BEGIN DATA PROVIDED
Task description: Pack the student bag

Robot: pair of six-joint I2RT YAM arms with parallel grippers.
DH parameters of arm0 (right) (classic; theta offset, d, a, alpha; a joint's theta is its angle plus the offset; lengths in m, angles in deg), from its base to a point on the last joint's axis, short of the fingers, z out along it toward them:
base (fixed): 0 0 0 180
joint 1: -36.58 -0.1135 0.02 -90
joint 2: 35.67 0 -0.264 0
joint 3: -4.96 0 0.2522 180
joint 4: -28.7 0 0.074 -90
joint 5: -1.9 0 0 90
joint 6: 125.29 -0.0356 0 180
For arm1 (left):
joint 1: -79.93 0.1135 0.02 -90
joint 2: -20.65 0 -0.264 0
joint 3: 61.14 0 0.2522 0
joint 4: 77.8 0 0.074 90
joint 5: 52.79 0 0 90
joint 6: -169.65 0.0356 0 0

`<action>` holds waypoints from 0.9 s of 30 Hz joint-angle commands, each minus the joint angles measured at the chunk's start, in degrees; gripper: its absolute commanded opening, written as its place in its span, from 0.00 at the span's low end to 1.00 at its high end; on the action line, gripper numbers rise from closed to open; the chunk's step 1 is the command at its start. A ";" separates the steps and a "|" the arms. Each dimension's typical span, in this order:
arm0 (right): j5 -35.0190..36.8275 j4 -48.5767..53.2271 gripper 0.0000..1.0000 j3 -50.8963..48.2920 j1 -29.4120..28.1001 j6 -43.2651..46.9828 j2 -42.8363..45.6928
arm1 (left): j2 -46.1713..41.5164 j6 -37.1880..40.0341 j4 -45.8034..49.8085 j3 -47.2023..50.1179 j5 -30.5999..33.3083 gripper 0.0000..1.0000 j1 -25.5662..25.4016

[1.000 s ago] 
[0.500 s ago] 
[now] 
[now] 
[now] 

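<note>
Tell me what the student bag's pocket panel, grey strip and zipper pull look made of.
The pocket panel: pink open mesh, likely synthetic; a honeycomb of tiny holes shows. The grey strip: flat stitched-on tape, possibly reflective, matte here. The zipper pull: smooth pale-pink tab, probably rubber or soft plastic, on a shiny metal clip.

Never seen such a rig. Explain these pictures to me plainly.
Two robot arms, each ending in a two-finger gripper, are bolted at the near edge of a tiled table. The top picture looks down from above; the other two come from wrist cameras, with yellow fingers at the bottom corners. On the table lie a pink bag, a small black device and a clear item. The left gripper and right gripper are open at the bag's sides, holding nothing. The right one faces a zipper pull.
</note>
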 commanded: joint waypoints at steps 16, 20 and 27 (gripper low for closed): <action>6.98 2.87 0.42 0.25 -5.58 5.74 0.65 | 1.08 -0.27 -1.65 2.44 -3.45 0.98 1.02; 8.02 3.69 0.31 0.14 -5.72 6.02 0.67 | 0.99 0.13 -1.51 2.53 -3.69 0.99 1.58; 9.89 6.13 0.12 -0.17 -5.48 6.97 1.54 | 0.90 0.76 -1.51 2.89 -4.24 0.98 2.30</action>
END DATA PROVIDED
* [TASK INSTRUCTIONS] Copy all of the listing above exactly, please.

* [RESPONSE AREA]
Task description: Pack the student bag

Robot: pair of six-joint I2RT YAM arms with parallel grippers.
DH parameters of arm0 (right) (classic; theta offset, d, a, alpha; a joint's theta is its angle plus the offset; lengths in m, angles in deg), from its base to a point on the last joint's axis, short of the fingers, z out along it toward them:
base (fixed): 0 0 0 180
joint 1: -36.58 -0.1135 0.02 -90
joint 2: 35.67 0 -0.264 0
joint 3: -4.96 0 0.2522 180
joint 4: -28.7 0 0.074 -90
joint 5: -1.9 0 0 90
joint 6: 125.29 -0.0356 0 180
For arm1 (left):
joint 1: -79.93 0.1135 0.02 -90
joint 2: -20.65 0 -0.264 0
joint 3: 61.14 0 0.2522 0
joint 4: 77.8 0 0.074 90
joint 5: 52.79 0 0 90
joint 6: -169.65 0.0356 0 0

`<action>` holds waypoints from 0.9 s of 30 Hz joint-angle commands, each minus the joint angles measured at the chunk's start, in degrees; gripper: its absolute commanded opening, written as its place in its span, from 0.00 at the span's low end to 1.00 at its high end; on the action line, gripper numbers rise from closed to open; the chunk's step 1 is the command at its start. A ";" separates the steps and a "|" the arms. Each dimension's typical span, in this order:
arm0 (right): j5 -35.0190..36.8275 j4 -48.5767..53.2271 gripper 0.0000..1.0000 j3 -50.8963..48.2920 j1 -29.4120..28.1001 j6 -43.2651..46.9828 j2 -42.8363..45.6928
arm1 (left): j2 -46.1713..41.5164 j6 -37.1880..40.0341 j4 -45.8034..49.8085 j3 -47.2023..50.1179 j5 -30.5999..33.3083 gripper 0.0000..1.0000 j1 -25.5662..25.4016

[1.000 s ago] 
[0.500 s ago] 
[now] 
[now] 
[now] 

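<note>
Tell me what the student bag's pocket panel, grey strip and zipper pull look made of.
The pocket panel: pink open mesh, likely synthetic; a honeycomb of tiny holes shows. The grey strip: flat stitched-on tape, possibly reflective, matte here. The zipper pull: smooth pale-pink tab, probably rubber or soft plastic, on a shiny metal clip.

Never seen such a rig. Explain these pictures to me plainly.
Two robot arms, each ending in a two-finger gripper, are bolted at the near edge of a tiled table. The top picture looks down from above; the other two come from wrist cameras, with yellow fingers at the bottom corners. On the table lie a pink bag, a small black device and a clear item. The left gripper and right gripper are open at the bag's sides, holding nothing. The right one faces a zipper pull.
</note>
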 commanded: joint waypoints at steps 16, 20 and 27 (gripper low for closed): <action>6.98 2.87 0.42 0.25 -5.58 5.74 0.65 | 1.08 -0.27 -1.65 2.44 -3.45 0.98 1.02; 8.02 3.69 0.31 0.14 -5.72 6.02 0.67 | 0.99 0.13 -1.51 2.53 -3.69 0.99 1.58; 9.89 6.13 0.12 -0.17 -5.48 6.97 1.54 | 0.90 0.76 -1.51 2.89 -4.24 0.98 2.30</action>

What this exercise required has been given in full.